The data presented here were collected 3 years ago. There have been three major changes in English mental health services since then. First, there has been a steady increase in the use of community treatment orders (CTOs), which were introduced to prevent ‘revolving-door’ admissions. However, the OCTET study Reference Burns, Rugkåsa, Molodynski, Dawson, Yeeles and Vazquez-Montes28 has convincingly shown that CTOs are no more effective than older patterns of compulsion. Second, there has been significant retraction of mental health services owing to public sector spending restrictions, with reductions in staffing in some locations. It is widely believed that this has worsened the problem, but no data are available at present. Finally, payment by results has been introduced, with a profound change in remuneration for service providers. Again, no data are available on the impact of this, but our impression is that it has had little effect to date; payment by results does not touch on the key problems that we have identified.

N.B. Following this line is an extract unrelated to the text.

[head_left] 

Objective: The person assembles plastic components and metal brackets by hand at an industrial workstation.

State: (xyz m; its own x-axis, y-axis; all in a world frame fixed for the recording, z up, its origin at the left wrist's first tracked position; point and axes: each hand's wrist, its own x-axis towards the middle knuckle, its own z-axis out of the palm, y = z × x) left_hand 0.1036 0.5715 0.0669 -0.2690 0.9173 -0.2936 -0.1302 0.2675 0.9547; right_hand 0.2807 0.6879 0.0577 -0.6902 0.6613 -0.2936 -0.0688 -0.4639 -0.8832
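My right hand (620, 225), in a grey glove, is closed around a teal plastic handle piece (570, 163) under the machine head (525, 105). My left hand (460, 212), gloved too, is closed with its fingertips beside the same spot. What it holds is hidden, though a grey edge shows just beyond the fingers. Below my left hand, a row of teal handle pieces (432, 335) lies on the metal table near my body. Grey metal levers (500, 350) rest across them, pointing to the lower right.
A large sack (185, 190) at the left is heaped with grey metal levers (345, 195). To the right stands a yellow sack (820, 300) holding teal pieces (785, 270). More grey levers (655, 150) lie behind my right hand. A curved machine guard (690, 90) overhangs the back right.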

Our study has some limitations. The numbers in the older adult delayed discharge and long-stay groups are relatively small. Some problems in discharging patients may have been idiosyncratic to the trust studied. We relied on clinical records and questionnaire responses from CPA coordinators rather than assessing patients ourselves. Nonetheless, there is no reason to suppose that our findings are systematically misleading. There continues to be a group of people with multiple and complex problems who are not well served by mental health services while generating a high cost for unsatisfactory care. They correspond to the population for whom mental health services were established in the first instance. We come to this state of affairs after more than a decade of mainly private provision for people with chronic mental health difficulties, 29 and more of the same has no credibility as an answer to their problems. What is needed is serious investment in modern, community-oriented rehabilitation services. Reference Wolfson, Holloway and Killaspy30
The authors received fees from the NHS trust concerned and the service's commissioners to collect and analyse the data.